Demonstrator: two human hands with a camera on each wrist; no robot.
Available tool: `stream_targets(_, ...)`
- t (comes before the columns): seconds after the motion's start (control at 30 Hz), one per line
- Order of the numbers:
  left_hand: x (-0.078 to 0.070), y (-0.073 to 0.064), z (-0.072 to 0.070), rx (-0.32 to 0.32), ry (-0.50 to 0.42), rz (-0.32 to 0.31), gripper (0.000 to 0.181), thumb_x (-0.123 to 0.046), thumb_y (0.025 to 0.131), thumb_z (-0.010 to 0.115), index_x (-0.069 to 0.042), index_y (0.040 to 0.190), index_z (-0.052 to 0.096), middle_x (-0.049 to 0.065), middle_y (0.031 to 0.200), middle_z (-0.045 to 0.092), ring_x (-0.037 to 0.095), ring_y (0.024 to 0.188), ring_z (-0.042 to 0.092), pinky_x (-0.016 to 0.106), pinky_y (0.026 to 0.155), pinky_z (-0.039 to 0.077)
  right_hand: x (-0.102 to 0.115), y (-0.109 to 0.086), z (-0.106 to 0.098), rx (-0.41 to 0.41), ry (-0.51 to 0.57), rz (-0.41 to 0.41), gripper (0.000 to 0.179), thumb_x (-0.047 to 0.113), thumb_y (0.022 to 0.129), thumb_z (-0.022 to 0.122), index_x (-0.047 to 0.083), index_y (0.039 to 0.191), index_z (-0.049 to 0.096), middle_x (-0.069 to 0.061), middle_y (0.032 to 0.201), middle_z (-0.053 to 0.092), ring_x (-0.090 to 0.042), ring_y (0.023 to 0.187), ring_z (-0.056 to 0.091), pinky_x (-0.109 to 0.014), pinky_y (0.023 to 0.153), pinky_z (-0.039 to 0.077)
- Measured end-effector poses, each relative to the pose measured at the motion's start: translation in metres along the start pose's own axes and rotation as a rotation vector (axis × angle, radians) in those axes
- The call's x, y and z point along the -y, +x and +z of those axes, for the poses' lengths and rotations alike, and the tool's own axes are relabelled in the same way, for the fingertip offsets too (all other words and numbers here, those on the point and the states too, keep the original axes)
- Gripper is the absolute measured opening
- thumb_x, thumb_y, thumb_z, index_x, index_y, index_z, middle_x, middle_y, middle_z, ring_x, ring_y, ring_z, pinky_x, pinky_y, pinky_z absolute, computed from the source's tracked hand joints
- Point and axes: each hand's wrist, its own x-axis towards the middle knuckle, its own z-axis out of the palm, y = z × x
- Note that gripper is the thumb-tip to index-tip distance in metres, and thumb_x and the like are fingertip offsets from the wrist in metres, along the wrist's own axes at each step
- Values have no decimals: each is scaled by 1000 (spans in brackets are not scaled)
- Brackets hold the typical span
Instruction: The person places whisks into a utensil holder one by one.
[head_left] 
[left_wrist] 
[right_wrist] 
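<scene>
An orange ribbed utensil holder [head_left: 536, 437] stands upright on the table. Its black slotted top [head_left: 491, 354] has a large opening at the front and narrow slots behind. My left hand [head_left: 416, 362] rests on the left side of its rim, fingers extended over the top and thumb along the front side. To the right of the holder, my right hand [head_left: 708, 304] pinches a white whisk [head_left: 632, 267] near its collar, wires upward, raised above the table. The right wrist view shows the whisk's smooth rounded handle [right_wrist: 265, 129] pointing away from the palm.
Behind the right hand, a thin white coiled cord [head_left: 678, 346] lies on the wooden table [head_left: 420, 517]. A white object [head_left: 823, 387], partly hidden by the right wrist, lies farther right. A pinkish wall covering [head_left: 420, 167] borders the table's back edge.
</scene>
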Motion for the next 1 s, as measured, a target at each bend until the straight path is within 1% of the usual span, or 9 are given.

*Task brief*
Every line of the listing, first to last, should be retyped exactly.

*Worked solution*
Demonstrator: two human hands with a camera on each wrist; no robot.
Available tool: `stream_targets(_, ...)`
- t (comes before the columns): seconds after the motion's start (control at 30 Hz), one per line
- Order of the numbers:
  left_hand: x (-0.078 to 0.070), y (-0.073 to 0.064), z (-0.072 to 0.070), rx (-0.32 to 0.32), ry (-0.50 to 0.42), rz (-0.32 to 0.31), gripper (0.000 to 0.181), thumb_x (-0.123 to 0.046), thumb_y (0.025 to 0.131), thumb_z (-0.010 to 0.115), index_x (-0.069 to 0.042), index_y (0.040 to 0.190), index_z (-0.052 to 0.096), middle_x (-0.049 to 0.065), middle_y (0.031 to 0.200), middle_z (-0.045 to 0.092), ring_x (-0.037 to 0.095), ring_y (0.024 to 0.188), ring_z (-0.042 to 0.092), pinky_x (-0.016 to 0.106), pinky_y (0.026 to 0.155), pinky_z (-0.039 to 0.077)
  right_hand: x (-0.102 to 0.115), y (-0.109 to 0.086), z (-0.106 to 0.098), rx (-0.41 to 0.41), ry (-0.51 to 0.57), rz (-0.41 to 0.41), gripper (0.000 to 0.179), thumb_x (-0.047 to 0.113), thumb_y (0.022 to 0.129), thumb_z (-0.022 to 0.122), index_x (-0.047 to 0.083), index_y (0.039 to 0.191), index_z (-0.049 to 0.096), middle_x (-0.069 to 0.061), middle_y (0.032 to 0.201), middle_z (-0.053 to 0.092), ring_x (-0.090 to 0.042), ring_y (0.023 to 0.187), ring_z (-0.056 to 0.091), pinky_x (-0.109 to 0.014), pinky_y (0.023 to 0.153), pinky_z (-0.039 to 0.077)
- Measured end-effector poses, each relative to the pose measured at the motion's start: translation in metres along the start pose's own axes and rotation as a rotation vector (axis × angle, radians) in those axes
- The call's x, y and z point along the -y, +x and +z of those axes, for the poses' lengths and rotations alike, and the tool's own axes are relabelled in the same way, for the fingertip offsets too (all other words and numbers here, those on the point and the states too, keep the original axes)
- Gripper is the absolute measured opening
- thumb_x, thumb_y, thumb_z, index_x, index_y, index_z, middle_x, middle_y, middle_z, ring_x, ring_y, ring_z, pinky_x, pinky_y, pinky_z absolute, computed from the source's tracked hand joints
- Point and axes: each hand's wrist, its own x-axis towards the middle knuckle, its own z-axis out of the palm, y = z × x
- Note that gripper is the thumb-tip to index-tip distance in metres, and thumb_x and the like are fingertip offsets from the wrist in metres, along the wrist's own axes at each step
- Values have no decimals: each is scaled by 1000 (spans in brackets are not scaled)
- Brackets hold the typical span
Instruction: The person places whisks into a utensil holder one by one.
[head_left] 
[left_wrist] 
[right_wrist] 
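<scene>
An orange ribbed utensil holder [head_left: 536, 437] stands upright on the table. Its black slotted top [head_left: 491, 354] has a large opening at the front and narrow slots behind. My left hand [head_left: 416, 362] rests on the left side of its rim, fingers extended over the top and thumb along the front side. To the right of the holder, my right hand [head_left: 708, 304] pinches a white whisk [head_left: 632, 267] near its collar, wires upward, raised above the table. The right wrist view shows the whisk's smooth rounded handle [right_wrist: 265, 129] pointing away from the palm.
Behind the right hand, a thin white coiled cord [head_left: 678, 346] lies on the wooden table [head_left: 420, 517]. A white object [head_left: 823, 387], partly hidden by the right wrist, lies farther right. A pinkish wall covering [head_left: 420, 167] borders the table's back edge.
</scene>
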Motion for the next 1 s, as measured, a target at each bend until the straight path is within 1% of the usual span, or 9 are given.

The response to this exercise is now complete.